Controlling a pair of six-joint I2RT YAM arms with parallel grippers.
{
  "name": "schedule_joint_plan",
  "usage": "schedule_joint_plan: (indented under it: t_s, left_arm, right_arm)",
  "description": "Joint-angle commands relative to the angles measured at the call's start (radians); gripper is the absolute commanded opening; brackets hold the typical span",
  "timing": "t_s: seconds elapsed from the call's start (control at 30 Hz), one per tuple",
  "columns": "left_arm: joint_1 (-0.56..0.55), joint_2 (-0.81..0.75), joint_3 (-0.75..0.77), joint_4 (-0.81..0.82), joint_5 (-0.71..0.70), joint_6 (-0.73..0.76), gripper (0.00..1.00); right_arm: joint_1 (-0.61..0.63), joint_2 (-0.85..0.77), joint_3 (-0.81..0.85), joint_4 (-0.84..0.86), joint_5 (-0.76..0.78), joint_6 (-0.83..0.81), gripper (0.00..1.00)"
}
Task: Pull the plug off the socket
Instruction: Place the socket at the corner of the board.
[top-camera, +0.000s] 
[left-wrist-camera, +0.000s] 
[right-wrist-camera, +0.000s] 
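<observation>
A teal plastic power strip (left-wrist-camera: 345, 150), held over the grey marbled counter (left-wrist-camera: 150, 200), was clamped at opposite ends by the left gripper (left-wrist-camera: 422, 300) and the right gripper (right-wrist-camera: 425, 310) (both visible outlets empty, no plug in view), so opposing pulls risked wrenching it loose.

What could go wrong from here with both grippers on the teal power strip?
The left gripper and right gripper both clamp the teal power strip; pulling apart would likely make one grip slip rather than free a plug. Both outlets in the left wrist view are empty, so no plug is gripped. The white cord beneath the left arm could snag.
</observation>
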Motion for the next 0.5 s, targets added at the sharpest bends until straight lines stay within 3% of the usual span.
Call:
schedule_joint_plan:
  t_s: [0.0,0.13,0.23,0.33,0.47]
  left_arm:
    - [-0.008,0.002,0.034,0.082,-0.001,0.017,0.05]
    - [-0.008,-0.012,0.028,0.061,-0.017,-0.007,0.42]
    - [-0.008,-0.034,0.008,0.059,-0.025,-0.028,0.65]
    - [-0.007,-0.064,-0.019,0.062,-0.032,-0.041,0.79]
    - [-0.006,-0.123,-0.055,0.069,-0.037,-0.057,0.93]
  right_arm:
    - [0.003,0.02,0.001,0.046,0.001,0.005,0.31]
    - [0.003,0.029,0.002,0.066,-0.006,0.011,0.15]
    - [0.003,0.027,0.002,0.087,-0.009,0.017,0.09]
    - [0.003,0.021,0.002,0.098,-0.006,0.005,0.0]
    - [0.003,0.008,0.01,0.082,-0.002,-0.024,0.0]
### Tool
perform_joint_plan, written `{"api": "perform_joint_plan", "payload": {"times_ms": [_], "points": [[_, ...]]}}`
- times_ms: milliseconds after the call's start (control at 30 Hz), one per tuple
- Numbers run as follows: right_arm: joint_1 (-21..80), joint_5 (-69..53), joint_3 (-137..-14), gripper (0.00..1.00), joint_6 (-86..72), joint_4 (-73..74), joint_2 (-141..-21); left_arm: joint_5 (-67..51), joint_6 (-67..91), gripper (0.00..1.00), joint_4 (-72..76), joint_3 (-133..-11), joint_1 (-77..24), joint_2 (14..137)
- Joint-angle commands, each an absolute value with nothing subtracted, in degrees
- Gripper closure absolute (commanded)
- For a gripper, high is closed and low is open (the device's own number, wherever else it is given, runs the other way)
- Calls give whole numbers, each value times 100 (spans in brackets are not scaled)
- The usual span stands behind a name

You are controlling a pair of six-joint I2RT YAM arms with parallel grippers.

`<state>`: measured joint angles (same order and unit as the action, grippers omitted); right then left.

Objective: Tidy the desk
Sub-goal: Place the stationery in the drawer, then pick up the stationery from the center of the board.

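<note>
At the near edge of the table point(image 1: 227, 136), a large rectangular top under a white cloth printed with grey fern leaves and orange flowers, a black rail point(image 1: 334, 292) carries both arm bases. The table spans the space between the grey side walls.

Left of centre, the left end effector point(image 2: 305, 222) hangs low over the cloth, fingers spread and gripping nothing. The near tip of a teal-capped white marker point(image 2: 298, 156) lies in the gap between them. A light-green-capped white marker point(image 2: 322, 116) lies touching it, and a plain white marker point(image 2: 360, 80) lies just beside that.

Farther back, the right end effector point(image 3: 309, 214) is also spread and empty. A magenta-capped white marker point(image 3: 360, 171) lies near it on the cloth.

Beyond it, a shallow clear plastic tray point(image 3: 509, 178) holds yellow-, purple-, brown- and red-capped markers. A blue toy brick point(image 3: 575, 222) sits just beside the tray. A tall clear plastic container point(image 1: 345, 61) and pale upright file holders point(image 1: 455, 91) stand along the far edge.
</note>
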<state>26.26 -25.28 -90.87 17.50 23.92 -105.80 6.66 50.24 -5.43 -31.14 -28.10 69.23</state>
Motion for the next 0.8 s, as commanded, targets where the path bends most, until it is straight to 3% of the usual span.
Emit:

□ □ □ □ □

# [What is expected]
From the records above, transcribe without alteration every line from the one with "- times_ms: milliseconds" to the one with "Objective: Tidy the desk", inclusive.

# [Answer area]
- times_ms: milliseconds after the call's start (control at 30 Hz), one per tuple
- Numbers run as follows: right_arm: joint_1 (-21..80), joint_5 (-69..53), joint_3 (-137..-14), gripper (0.00..1.00), joint_6 (-86..72), joint_4 (-73..74), joint_2 (-141..-21); left_arm: joint_5 (-67..51), joint_6 (-67..91), gripper (0.00..1.00), joint_4 (-72..76), joint_3 (-133..-11), joint_1 (-77..24), joint_2 (14..137)
- Joint-angle commands, each an absolute value with nothing subtracted, in degrees
- Gripper closure absolute (commanded)
- For a gripper, high is closed and low is open (the device's own number, wherever else it is given, runs the other way)
- Calls give whole numbers, each value times 100 (spans in brackets are not scaled)
- The usual span stands behind a name

You are controlling a pair of six-joint I2RT YAM arms with parallel grippers.

`<state>`: measured joint angles (same order and unit as the action, grippers omitted); right then left.

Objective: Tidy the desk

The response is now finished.